Emerging Markets at a Capital Allocation Inflection Point?

From dilution drag to shareholder discipline

For much of the past two decades, the performance gap between emerging markets (EMs) and the United States has been viewed through the lens of macro volatility, currency weakness and sector composition. Recent analysis also highlights that persistent differences in share-count behavior have been an additional factor in explaining divergent performance.

Exhibit 1: MSCI Share Count Dilution Drivers

Exhibit 1 highlights the cumulative change in share count for the MSCI EM Index versus the MSCI USA Index since 2005. The divergence is striking. EM share count has trended steadily higher, reflecting sustained net issuance, while US share count has been broadly stable to declining, reflecting structural net buybacks.

The implications of this trend are straightforward. If aggregate net income grows while the share base expands, earnings-per-share (EPS) growth is diluted. If share count contracts, EPS compounds faster than underlying profits. Over long horizons, this mechanical difference materially affects total returns.

This structural dilution has been a persistent headwind for EM investors. Even when operating earnings improved, per-share outcomes frequently lagged. The long-standing valuation discount of EM relative to developed markets must be viewed through this lens.

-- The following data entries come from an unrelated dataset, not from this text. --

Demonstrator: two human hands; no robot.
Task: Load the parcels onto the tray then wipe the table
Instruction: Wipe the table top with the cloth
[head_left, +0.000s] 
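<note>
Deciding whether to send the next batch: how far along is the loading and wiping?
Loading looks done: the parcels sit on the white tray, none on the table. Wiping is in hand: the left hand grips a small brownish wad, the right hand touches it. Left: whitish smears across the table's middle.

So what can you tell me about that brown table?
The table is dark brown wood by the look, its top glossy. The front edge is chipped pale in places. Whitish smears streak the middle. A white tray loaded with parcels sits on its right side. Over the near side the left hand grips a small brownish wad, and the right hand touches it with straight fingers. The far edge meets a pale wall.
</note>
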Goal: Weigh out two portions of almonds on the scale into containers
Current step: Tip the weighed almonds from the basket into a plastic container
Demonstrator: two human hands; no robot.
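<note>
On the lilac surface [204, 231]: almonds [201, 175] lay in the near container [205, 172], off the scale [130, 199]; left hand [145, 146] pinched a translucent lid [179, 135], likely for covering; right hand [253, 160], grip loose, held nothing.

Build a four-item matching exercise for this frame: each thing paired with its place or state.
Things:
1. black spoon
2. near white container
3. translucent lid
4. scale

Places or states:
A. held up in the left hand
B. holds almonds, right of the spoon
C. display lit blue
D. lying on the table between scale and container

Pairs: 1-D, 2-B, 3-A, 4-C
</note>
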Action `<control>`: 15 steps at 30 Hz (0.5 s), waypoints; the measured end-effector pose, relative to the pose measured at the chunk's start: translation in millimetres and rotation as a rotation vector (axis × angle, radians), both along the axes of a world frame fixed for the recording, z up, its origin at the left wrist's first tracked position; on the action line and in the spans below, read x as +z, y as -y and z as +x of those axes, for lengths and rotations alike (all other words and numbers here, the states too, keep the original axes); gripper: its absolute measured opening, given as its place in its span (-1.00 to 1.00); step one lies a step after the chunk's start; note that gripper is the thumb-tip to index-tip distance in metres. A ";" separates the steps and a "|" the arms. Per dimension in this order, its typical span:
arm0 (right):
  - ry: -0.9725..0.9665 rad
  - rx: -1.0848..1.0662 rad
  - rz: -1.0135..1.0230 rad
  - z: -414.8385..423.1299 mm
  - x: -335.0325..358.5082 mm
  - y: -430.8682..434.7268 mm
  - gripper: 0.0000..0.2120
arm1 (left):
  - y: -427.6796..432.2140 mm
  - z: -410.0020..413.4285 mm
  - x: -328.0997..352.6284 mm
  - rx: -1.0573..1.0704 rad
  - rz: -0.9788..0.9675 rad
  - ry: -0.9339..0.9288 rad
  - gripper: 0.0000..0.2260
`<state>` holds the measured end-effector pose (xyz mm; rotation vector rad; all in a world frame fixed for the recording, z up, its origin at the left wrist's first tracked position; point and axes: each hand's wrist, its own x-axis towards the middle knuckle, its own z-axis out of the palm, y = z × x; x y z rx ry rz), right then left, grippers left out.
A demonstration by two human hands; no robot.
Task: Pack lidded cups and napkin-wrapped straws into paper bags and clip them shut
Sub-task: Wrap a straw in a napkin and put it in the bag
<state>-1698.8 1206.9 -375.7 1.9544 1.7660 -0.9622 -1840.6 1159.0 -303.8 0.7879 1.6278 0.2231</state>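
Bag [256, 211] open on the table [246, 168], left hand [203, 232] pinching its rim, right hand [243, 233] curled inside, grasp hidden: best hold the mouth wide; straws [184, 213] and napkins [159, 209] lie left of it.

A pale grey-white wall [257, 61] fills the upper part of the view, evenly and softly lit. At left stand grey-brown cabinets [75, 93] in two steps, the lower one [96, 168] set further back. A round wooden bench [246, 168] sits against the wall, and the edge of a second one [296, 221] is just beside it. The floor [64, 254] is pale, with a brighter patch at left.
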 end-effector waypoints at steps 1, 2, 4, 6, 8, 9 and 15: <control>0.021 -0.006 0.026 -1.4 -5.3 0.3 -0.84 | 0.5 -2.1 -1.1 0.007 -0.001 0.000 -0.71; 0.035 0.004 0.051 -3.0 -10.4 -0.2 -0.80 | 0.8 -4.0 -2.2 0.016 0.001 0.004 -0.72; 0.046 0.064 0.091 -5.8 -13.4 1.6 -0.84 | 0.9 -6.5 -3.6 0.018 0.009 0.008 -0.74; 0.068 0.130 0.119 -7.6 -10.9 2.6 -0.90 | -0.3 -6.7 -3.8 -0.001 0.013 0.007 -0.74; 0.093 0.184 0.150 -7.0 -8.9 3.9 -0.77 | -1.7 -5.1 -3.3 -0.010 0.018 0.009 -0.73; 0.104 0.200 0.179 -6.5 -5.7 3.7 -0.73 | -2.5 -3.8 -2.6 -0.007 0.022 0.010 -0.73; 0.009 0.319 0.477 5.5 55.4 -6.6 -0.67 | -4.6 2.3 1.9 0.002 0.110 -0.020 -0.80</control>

It is also important to distinguish between local currency earnings and what a US dollar (USD)-based investor ultimately experiences. Over the past two decades, EM corporate profitability in local currency terms has grown materially. However, EPS in USD terms has diverged sharply from that trajectory. The gap reflects two forces operating simultaneously: persistent share-count expansion and sustained USD strength against EM currencies. Even when underlying businesses delivered comparable aggregate earnings growth to developed markets, the translation into USD terms, combined with an expanding share base, meant that per-share USD earnings failed to keep pace.

Exhibits 2: EM EPS in Local Currency vs. USD (India and Brazil)

This distinction is critical, as relative operating performance between EM and the United States has not always been as wide as relative USD EPS performance might suggest. For extended periods, non-diluted earnings growth was broadly comparable, with the divergence emerging at the per-share, USD-translated level. In effect, EM investors faced a double drag: currency translation and dilution.

While currency cycles remain inherently difficult to forecast, a sustained shift from net issuance toward net buybacks directly addresses one of these structural headwinds. Recent data suggest that such a shift may be underway.